De pronto vio a una vecina como a una cuadra de distancia, manoteando y al parecer con cara de espanto, y milésimas de segundo después oyó su voz, que luego del viaje y en semejante bullicio llegó como un desesperado zumbido de mosca. Aguzó el oído tratando de entender las palabras de la vecina y lo que descifró fue algo que no podía ser, que no tenía sentido: elefante. En ese momento una sombra fresca alivió el sofoco del sol, seguramente una benévola nube. Ah, qué delicia el fresquito… Sin pensarlo, Yolanda volteó como si quisiera confirmar la sospecha, mientras la vecina seguía manoteando en cámara lenta.

La nube se le hizo como arrugada y demasiado cercana… La trompa larga y gruesa, un aturdidor ruido de sirena, y la conexión de ambas cosas con una palabra absurda que había oído segundos antes, fueron las dos últimas sensaciones y el último pensamiento de Yolanda.
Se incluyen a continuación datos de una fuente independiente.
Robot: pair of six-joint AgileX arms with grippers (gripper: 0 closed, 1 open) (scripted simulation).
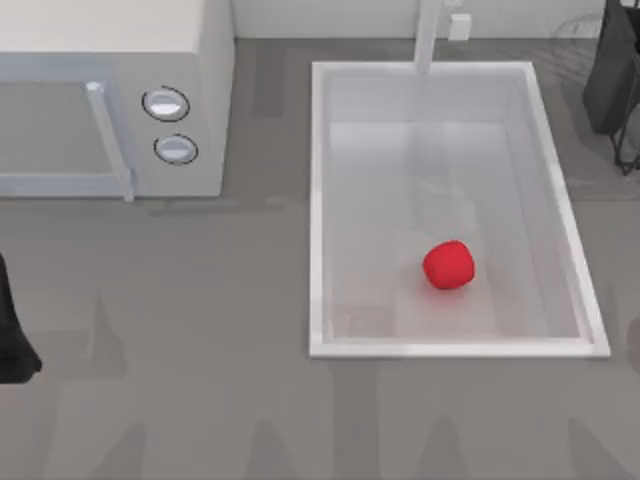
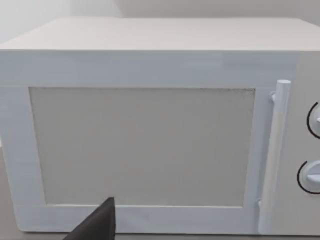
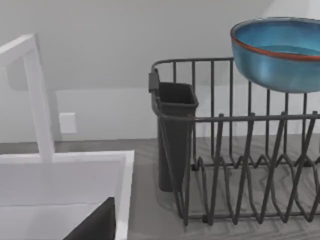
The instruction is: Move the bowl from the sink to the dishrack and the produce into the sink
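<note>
- One bright red produce (image 1: 448, 265) sits on the pale floor of the sink (image 1: 320, 200), toward the near right part of the basin, clear of every wall.
- White faucet (image 1: 428, 35) stands at the sink's far short side; the right wrist view catches it too, beside the sink's rim (image 3: 125, 170).
- Over in the right wrist view, the blue bowl (image 3: 277, 52) with its reddish-brown rim is up above the dark wire dishrack (image 3: 240, 165); whether it touches the wires, I cannot tell.
- Dark cutlery holder (image 3: 172, 135) hangs at the dishrack's corner nearest the sink.
- Dishrack edge (image 1: 612, 80) shows at the far right of the tabletop (image 1: 200, 350) in the top view.
- White microwave (image 1: 110, 95) occupies the far left, door handle (image 2: 272, 155) and two dials (image 1: 166, 104) facing forward.
- Left tool (image 2: 97, 222): a single dark tip pointing at the microwave door; apart or together, I cannot tell.
- Right tool (image 3: 95, 222): a dark tip over the sink; its state, likewise, I cannot tell.
</note>
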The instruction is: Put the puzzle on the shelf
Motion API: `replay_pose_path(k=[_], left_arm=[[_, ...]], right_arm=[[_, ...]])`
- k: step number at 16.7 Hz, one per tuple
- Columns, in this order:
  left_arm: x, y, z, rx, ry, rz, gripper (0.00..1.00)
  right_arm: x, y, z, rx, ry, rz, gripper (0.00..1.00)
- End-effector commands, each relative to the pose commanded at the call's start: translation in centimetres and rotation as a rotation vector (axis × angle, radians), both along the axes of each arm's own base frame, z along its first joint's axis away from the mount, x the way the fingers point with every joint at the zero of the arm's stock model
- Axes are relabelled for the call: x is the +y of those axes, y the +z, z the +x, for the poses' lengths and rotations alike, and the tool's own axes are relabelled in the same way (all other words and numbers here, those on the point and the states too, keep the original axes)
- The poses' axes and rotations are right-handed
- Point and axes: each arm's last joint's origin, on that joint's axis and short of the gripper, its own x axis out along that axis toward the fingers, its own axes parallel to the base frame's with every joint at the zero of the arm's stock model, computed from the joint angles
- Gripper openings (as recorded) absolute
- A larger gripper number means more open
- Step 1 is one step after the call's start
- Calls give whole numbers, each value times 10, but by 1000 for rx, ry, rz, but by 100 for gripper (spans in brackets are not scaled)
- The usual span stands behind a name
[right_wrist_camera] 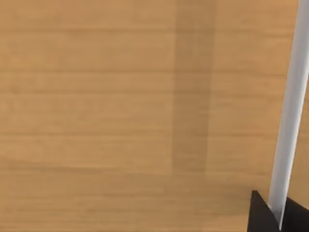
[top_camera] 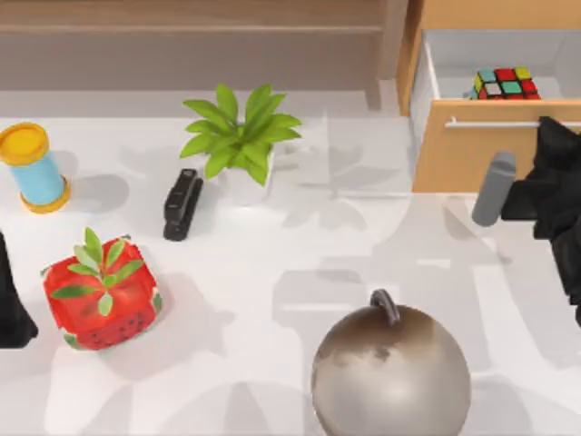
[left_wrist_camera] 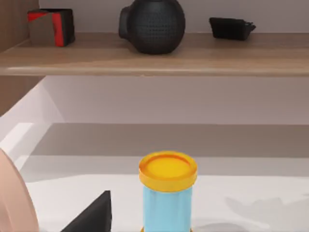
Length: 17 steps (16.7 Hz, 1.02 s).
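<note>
1. Where the drawer (top_camera: 454,86) of the wooden cabinet (top_camera: 490,154) stands pulled open at the top view's upper right, the puzzle (top_camera: 505,84) is seen lying inside it, near the drawer's front panel.
2. The shelf (top_camera: 191,41) is seen along the far edge of the tabletop (top_camera: 300,263), to the left of the cabinet, with its wooden upright next to the cabinet's side.
3. The right claw (top_camera: 552,150) is found at the right edge of the top view, just at the drawer front and its silver bar handle (right_wrist_camera: 289,111); in the right wrist view a dark fingertip (right_wrist_camera: 260,215) is seen touching the bar, yet whether the fingers are apart or together cannot be told.
4. The left arm (top_camera: 11,300) is parked at the left edge of the tabletop, beside a red strawberry-patterned cube (top_camera: 102,295); the state of its claw cannot be told.
5. A blue spool with yellow ends (top_camera: 33,168) is stood near the left edge, and is seen again in the left wrist view in front of the shelf board.
6. A black stapler (top_camera: 182,204) is laid just beside a potted plant (top_camera: 238,136) in the middle of the tabletop.
7. A large metal ball with a handle (top_camera: 390,368) is set at the near edge.
8. A grey cylinder (top_camera: 494,189) is seen in front of the cabinet, next to the right arm.
</note>
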Motion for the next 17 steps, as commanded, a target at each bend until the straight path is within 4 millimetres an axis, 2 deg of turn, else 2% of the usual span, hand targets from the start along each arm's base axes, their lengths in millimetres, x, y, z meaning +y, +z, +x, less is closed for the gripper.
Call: replay_pose_path(k=[6,12,17], left_arm=[[0,0,0,0,0,0,100],[0,0,0,0,0,0,100],[0,0,0,0,0,0,100]], right_arm=[[0,0,-4,-4,0,1,0],[0,-1,-56,6,-2,-1,0],[0,0,-62,1,-1,-1,0]])
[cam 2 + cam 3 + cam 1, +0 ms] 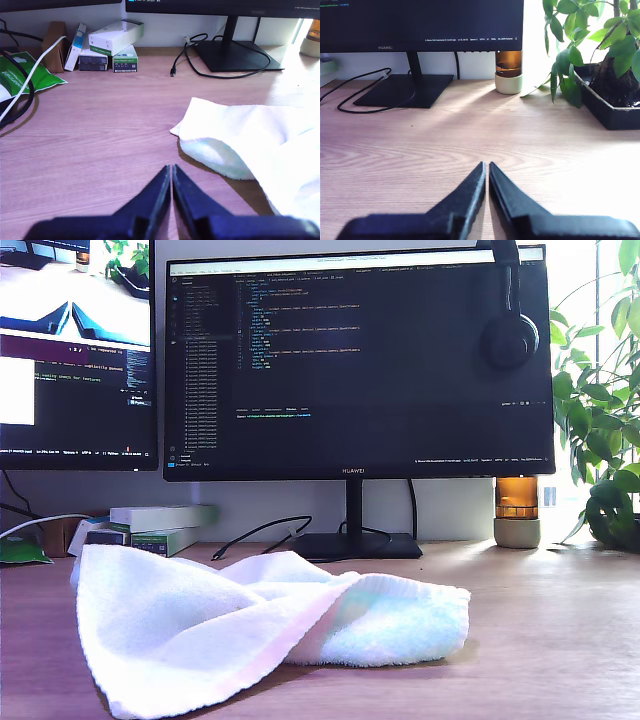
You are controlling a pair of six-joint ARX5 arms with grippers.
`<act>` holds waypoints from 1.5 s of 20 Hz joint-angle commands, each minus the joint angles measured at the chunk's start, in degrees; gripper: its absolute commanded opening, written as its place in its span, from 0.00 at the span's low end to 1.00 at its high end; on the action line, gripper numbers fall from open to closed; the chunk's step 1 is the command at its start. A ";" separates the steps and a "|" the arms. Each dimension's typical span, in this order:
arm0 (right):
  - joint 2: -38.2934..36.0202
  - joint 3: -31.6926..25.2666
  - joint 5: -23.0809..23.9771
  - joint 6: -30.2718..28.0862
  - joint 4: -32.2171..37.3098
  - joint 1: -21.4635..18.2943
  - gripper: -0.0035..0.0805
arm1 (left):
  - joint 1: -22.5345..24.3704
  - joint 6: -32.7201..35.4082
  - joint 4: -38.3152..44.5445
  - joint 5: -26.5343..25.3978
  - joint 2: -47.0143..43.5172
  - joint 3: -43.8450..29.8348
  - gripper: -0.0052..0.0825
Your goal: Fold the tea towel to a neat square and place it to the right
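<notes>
The tea towel (pixel 265 635) is seen crumpled on the wooden desk (pixel 560 640) before the monitor (pixel 355 360). My first gripper (pixel 172 172), jaws closed on nothing, is judged the nearer, the cloth just beyond its tips and apart. My second gripper (pixel 487 169), likewise closed and empty, faces bare desk.

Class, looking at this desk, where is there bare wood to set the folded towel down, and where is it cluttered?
Free: the desk between the monitor stand, the amber jar and the plant tray. Also bare wood ahead of my first gripper, beside the tea towel. Crowded: boxes and cables.
</notes>
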 commanded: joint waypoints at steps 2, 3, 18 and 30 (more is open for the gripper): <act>-0.35 -0.17 0.13 0.22 0.37 0.24 0.03 | 0.17 2.67 11.65 0.04 -0.55 -0.94 0.04; -0.35 -0.17 0.13 0.22 0.37 0.24 0.03 | 0.17 2.67 11.65 0.04 -0.55 -0.94 0.04; -0.35 1.36 -13.94 8.20 9.55 0.26 0.03 | -3.41 1.03 13.46 6.27 0.15 4.48 0.04; 11.13 17.73 -29.83 -2.82 -13.40 1.42 0.03 | -17.81 13.42 -5.16 4.94 27.45 26.75 0.04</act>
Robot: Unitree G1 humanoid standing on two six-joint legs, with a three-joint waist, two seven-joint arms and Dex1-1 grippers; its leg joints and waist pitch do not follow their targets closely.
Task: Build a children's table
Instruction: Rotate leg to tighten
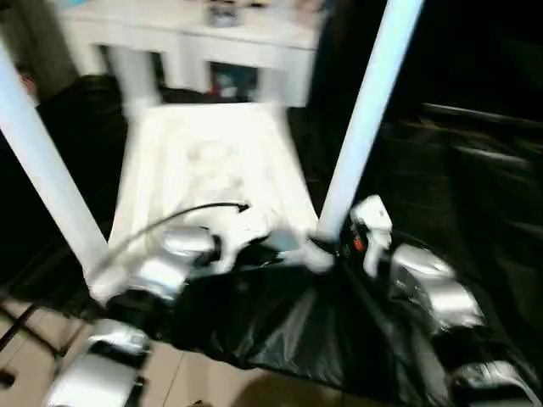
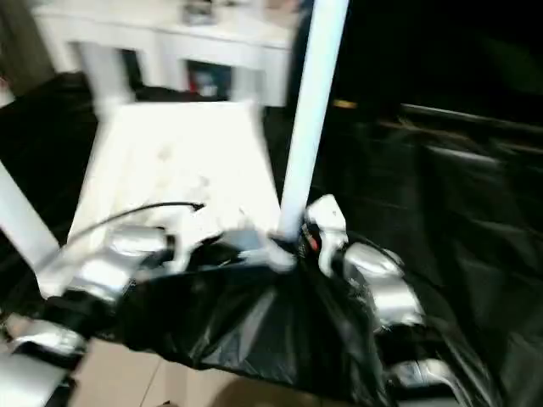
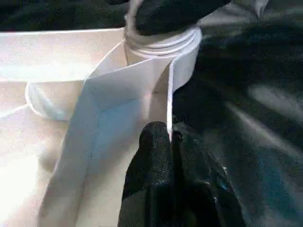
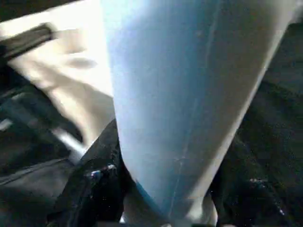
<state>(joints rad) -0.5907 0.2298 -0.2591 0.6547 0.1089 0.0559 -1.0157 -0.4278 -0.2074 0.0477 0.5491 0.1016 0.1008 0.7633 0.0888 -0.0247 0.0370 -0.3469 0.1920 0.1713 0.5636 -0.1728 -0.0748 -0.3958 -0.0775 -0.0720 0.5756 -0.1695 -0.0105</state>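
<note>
The white table top (image 1: 212, 161) lies underside-up on a black-covered surface. Two white legs stand upright from its near corners, one at the left (image 1: 47, 170) and one at the right (image 1: 365, 110). My right gripper (image 1: 333, 244) is shut on the base of the right leg (image 4: 180, 104), with a black finger (image 4: 94, 184) on each side just above the corner socket (image 3: 161, 45). My left gripper (image 3: 170, 137) is shut on the table top's thin rim (image 3: 169, 90) beside that socket, one finger (image 3: 151, 161) inside the rim and one outside.
Black sheeting (image 1: 458, 170) covers the surface and hangs over its near edge. A white cabinet (image 1: 187, 34) stands behind the table top. A black cable (image 1: 195, 212) arcs over the table top from my left forearm (image 1: 161, 271). Tan floor (image 1: 25, 365) shows at the lower left.
</note>
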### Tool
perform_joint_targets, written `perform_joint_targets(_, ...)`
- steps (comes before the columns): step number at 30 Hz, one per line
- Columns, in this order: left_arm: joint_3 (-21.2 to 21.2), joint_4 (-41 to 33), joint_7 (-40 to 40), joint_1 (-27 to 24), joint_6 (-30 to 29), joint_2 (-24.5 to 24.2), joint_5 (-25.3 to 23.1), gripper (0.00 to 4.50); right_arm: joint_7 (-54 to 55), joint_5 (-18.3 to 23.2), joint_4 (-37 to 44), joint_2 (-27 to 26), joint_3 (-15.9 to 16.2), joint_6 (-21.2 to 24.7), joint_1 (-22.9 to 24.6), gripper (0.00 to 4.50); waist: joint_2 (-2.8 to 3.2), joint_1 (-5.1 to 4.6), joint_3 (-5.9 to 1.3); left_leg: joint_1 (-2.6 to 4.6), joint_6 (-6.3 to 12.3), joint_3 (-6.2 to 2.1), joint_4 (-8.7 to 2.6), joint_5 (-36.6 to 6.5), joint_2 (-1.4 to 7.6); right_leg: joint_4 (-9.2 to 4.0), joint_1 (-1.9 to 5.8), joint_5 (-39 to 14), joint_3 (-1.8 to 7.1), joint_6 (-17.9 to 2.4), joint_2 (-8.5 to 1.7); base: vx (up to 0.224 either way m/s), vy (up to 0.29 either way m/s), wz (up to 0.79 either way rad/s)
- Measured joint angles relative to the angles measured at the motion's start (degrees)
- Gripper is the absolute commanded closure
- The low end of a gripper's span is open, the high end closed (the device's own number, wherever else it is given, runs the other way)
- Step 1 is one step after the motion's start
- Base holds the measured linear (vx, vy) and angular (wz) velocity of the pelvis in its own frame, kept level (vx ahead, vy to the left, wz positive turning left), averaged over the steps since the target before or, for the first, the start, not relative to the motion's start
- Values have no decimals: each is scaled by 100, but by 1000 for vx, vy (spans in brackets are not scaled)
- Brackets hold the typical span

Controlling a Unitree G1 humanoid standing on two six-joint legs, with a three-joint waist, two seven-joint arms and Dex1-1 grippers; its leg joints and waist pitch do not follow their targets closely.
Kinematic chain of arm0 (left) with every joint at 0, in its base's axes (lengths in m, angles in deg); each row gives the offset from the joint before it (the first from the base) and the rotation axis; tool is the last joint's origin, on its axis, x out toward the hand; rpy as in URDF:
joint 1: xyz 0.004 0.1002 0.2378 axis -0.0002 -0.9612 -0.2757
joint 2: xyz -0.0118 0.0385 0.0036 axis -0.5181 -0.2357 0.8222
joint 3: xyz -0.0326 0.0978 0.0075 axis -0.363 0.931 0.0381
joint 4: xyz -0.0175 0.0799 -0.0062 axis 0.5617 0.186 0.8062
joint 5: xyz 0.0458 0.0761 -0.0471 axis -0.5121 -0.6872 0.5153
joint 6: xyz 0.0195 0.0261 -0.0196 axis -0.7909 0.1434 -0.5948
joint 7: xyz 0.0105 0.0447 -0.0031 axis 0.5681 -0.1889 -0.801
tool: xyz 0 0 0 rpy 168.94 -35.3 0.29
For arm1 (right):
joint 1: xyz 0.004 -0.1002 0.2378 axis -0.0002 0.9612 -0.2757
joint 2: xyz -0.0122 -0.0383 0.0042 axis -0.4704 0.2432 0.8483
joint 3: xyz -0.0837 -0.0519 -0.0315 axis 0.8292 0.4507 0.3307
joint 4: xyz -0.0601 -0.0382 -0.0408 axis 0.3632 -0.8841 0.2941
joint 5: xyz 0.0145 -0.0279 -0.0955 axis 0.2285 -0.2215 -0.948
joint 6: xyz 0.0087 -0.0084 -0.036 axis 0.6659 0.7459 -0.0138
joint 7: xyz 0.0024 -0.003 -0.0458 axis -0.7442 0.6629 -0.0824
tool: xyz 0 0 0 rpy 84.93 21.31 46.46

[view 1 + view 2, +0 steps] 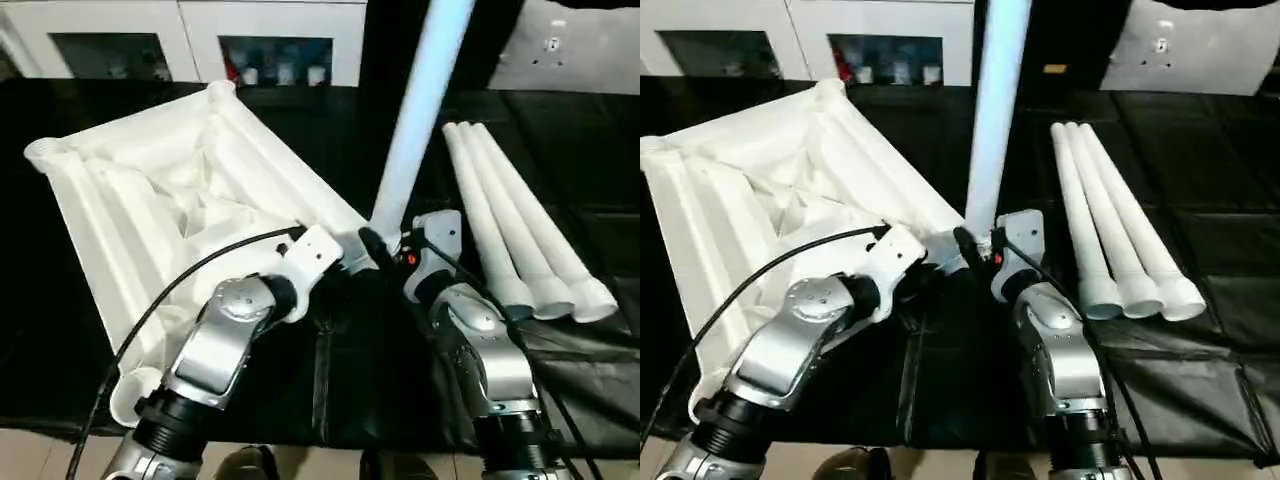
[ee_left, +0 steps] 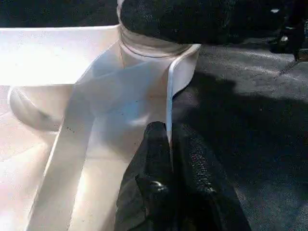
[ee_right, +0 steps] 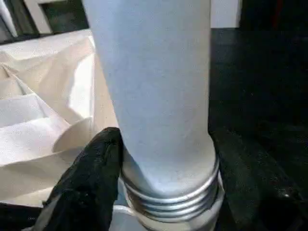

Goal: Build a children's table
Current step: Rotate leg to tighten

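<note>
The children's table top [image 1: 150, 190] lies upside down on the black work table, ribs facing up. My left gripper [image 2: 169, 144] is shut on the thin rim wall of the top, right beside the near-right corner socket [image 2: 154, 48]. One white leg [image 1: 415, 130] stands upright in that socket, its threaded end [image 3: 168, 202] showing at the socket mouth. My right gripper [image 1: 383, 248] is closed around the base of this leg, with one black finger [image 3: 96, 168] pressed against its side. Three more legs [image 1: 520, 240] lie side by side to the right.
The black-covered work table [image 1: 350, 370] ends at its front edge just beyond my forearms, with pale floor below. White cabinets with glass doors [image 1: 275, 50] stand behind the table. A black cable [image 1: 150, 315] loops along my left arm over the table top.
</note>
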Motion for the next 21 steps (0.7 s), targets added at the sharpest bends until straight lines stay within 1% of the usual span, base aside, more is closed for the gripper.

Lo que quedó después fue paté de señora en cama de adoquines, mientras la bestia seguía su marcha despavorida, huyendo de los disparos policiales y criminales que habían perturbado la confortable calma del zoológico. El funcionario que diligenció el acta de defunción se vio a gatas cuando llegó al ítem “Causa del fallecimiento”. Optó por escribir lo que le pareció más acorde a lo ocurrido: accidente de tránsito.

Los medios sensacionalistas reportaron el lamentable deceso de una señora en circunstancias bastante inusuales; la prensa amarilla llegó a llamarla pionera por haber “inaugurado una nueva forma de morir” en Colombia. Unos y otros hicieron de Yolanda una celebridad nacional durante ochenta y cinco horas. Ninguna otra cosa digna de ser informada pasó en los mil ciento cuarenta y tres millones de kilómetros cuadrados del territorio nacional en ese lapso. “Morir es jubilarse de la vida”, afirma cierto budismo sin nirvana. Pero hay quienes no quisieran morirse. Y tal vez Yolanda Pronía hubiese preferido no jubilarse.


[1] “Que seas paranoico no quiere decir que no te estén persiguiendo” Joseph Heller.

[2] Estas ideas de vanguardia estaban en furor en facultades de química y en la industria farmacéutica. ¡Imagínense! Es como si surgiera un campo en la física que pudiera estudiarse sin partículas ni ondas.